Cindy sank down with a sigh, and leaned her head against Fred’s shoulder. He put his arm around hers, feeling the slight tremor of exhaustion.
“Should you be up, honey?” he asked gently.
“I’ll never get any better if I don’t push it a little. I was with the girls,” she said. “God, they’re doing great, darling. Just . . . I get so tired all the time.” He looked down, and saw that slow tears were leaking from under closed lids, made wordless sounds of comfort. “And I feel so old, and useless and ugly.”
“You’re the most beautiful thing in the solar system, Cindy,” he said with utter sincerity. “I’ve never doubted it for a single instant.”
She sighed again. “I like the professor. He’s on whatever-it-is that’s being hidden behind the New America, isn’t he?”
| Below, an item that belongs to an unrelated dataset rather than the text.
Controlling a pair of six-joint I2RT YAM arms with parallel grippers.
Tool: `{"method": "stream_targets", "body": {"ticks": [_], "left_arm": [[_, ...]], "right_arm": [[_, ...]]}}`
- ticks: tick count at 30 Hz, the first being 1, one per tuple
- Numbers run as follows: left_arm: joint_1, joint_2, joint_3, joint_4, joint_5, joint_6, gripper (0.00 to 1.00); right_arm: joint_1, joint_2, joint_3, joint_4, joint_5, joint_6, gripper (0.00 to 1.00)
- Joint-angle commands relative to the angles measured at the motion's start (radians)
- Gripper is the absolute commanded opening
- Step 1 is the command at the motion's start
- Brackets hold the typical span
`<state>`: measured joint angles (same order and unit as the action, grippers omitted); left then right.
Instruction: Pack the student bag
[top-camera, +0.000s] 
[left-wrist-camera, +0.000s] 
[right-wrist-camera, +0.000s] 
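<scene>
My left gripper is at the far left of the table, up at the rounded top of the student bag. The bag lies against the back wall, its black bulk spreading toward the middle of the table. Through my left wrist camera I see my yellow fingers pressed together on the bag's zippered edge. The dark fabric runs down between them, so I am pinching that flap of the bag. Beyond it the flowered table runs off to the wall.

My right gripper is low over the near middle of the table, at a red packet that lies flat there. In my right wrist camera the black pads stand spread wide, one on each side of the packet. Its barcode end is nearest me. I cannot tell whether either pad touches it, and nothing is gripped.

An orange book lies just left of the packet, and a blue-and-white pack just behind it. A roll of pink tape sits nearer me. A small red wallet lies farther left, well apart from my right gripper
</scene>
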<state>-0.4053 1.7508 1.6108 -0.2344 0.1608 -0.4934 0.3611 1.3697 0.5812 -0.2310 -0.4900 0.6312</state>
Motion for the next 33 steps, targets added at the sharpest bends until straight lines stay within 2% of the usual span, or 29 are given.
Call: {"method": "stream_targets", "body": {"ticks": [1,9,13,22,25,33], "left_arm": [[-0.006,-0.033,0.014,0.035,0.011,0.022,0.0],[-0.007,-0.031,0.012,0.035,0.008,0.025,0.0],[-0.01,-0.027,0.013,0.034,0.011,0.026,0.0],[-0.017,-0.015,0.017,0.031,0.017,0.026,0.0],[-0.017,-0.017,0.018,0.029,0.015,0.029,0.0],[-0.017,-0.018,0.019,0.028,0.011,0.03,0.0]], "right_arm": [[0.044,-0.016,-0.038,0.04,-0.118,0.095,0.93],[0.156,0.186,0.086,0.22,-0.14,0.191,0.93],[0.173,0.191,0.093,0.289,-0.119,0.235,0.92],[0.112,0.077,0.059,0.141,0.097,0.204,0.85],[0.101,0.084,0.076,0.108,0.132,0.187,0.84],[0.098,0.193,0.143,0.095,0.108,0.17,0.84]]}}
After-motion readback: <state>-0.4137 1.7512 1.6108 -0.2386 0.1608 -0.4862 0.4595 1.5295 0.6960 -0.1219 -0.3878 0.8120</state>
Cindy laughed quietly, without stirring, as he tried to conceal his start of alarm. “Don’t worry, sweetheart, I haven’t been steaming open your letters . . . Honestly, I’m sick, not stupid. And I’ve had plenty of time to think, and anyway we’re all here for the duration. I do like the professor; he reminds me of Dr. Takashi—”
Suddenly she began to shake, and he turned to hold her in the circle of his arms. “Oh God, oh God, the end of his hand was gone and, and, uhhh—”
“Shhh, shhh,” he said. “I’m here, honey, I’ll always be here, I’ll never let them hurt you again. Never again.” The taste of helplessness was in his mouth, like burning ash.
At last she was still again. “Sorry. Sorry to be such a . . . baby,” she said, gripping the breast of his uniform.
“God, honey, you’re stronger than I could ever be.”
She shook her head. “I get angry, and then I start feeling so sorry for everyone.” A long pause. “Even her.”
“Now, that’s going a bit too far,” he said, trying for humor. Funny, hatred is actually a cold feeling. Like an old-fashioned injection at the dentist’s.